Task directions:
Up to and including the line containing "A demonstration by", retype each line of the listing below exactly, beginning with the first.

################

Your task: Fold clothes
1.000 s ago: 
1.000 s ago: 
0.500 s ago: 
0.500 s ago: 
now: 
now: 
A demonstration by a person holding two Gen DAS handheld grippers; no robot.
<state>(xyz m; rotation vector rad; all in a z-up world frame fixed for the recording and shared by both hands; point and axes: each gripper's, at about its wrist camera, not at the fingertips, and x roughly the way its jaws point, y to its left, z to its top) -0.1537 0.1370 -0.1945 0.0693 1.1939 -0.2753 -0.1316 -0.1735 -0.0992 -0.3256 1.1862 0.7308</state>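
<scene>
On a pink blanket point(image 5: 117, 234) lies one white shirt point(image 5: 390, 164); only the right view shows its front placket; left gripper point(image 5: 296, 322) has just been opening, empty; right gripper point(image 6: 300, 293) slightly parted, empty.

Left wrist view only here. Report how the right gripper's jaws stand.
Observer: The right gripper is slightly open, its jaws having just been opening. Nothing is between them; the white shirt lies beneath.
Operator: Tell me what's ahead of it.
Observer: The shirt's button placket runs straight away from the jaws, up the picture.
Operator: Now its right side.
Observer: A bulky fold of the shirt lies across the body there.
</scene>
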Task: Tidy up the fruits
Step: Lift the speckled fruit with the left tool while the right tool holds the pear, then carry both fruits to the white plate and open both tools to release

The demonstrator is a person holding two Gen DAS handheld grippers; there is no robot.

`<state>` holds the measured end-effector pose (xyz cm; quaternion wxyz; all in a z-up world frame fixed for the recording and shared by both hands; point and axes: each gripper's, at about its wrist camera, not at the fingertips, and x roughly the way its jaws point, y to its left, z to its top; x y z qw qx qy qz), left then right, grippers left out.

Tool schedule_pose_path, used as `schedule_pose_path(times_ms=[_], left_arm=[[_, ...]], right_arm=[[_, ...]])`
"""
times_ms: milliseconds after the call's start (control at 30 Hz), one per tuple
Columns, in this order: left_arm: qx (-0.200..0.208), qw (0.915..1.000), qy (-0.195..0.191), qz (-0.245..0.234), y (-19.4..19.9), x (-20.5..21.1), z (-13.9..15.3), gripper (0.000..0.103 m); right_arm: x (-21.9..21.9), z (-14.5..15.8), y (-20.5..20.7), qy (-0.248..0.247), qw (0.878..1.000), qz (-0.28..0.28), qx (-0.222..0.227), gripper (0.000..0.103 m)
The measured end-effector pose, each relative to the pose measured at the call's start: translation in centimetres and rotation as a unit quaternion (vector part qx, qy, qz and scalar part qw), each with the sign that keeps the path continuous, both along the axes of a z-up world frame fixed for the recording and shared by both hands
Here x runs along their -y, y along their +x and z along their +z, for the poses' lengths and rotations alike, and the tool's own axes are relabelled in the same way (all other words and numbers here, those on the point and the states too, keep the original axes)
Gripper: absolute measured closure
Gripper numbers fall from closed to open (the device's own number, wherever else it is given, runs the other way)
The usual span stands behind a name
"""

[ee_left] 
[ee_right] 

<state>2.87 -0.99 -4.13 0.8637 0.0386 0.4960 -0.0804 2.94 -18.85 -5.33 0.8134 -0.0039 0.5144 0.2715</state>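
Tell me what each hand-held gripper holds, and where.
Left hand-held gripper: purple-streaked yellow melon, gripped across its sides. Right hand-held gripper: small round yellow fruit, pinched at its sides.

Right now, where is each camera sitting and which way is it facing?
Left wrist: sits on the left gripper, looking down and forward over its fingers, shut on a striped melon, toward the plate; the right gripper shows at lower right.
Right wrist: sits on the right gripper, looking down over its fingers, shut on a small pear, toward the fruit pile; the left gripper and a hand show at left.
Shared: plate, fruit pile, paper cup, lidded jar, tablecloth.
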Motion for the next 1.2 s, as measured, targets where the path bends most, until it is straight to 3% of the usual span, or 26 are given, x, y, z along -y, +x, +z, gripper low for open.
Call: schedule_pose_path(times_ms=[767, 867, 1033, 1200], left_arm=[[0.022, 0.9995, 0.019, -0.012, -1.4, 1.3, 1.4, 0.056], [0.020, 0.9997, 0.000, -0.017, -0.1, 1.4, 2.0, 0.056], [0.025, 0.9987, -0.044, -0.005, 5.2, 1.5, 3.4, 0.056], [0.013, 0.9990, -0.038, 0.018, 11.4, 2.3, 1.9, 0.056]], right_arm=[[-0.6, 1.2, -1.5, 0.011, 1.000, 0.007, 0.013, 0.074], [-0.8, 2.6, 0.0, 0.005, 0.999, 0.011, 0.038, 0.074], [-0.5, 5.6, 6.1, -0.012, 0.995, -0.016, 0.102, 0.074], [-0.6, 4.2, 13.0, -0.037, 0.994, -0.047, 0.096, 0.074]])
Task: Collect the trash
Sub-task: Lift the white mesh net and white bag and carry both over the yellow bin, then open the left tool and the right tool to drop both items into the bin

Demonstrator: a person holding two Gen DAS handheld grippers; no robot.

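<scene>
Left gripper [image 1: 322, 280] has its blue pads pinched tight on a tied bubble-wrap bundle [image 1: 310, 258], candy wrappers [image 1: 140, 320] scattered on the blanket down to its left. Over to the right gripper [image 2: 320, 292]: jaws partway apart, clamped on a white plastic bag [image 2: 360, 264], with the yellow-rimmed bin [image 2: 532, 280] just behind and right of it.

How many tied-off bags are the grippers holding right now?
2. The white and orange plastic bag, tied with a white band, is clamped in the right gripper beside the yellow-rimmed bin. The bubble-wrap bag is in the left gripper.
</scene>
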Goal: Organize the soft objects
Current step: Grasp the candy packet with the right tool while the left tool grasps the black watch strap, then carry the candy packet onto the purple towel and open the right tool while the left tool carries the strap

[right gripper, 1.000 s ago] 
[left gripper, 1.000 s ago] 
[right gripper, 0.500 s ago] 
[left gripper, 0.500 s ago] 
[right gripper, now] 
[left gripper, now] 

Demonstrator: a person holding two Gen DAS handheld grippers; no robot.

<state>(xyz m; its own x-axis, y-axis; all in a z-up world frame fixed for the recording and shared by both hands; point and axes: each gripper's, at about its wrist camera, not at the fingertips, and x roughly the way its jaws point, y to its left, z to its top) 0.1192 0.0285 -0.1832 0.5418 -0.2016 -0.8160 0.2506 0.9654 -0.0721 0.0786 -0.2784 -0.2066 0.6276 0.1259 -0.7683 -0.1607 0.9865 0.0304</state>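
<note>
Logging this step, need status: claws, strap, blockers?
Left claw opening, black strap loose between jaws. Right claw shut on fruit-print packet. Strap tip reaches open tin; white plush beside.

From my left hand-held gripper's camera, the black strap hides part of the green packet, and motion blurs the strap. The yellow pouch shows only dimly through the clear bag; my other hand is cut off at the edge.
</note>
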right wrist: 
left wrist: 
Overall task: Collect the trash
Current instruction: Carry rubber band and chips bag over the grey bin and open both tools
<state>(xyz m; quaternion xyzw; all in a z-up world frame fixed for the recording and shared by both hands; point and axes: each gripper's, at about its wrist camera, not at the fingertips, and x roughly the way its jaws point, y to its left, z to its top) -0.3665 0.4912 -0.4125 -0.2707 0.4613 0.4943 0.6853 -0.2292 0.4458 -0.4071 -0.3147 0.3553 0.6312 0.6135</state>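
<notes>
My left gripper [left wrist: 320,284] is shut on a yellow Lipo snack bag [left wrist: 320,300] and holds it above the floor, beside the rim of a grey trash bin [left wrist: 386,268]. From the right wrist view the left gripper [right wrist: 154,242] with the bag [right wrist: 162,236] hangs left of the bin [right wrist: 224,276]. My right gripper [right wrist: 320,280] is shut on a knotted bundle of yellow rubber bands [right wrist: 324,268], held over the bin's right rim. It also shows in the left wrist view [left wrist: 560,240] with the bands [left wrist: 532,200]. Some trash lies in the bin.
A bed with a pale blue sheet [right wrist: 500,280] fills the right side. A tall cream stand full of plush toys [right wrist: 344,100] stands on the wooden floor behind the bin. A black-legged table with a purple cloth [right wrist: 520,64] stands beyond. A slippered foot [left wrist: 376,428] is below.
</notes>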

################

Response:
Your task: Fold clothes
1.000 s ago: 
1.000 s ago: 
0.500 s ago: 
0.500 s ago: 
now: 
now: 
A demonstration by a person holding two Gen DAS handheld grippers; no robot.

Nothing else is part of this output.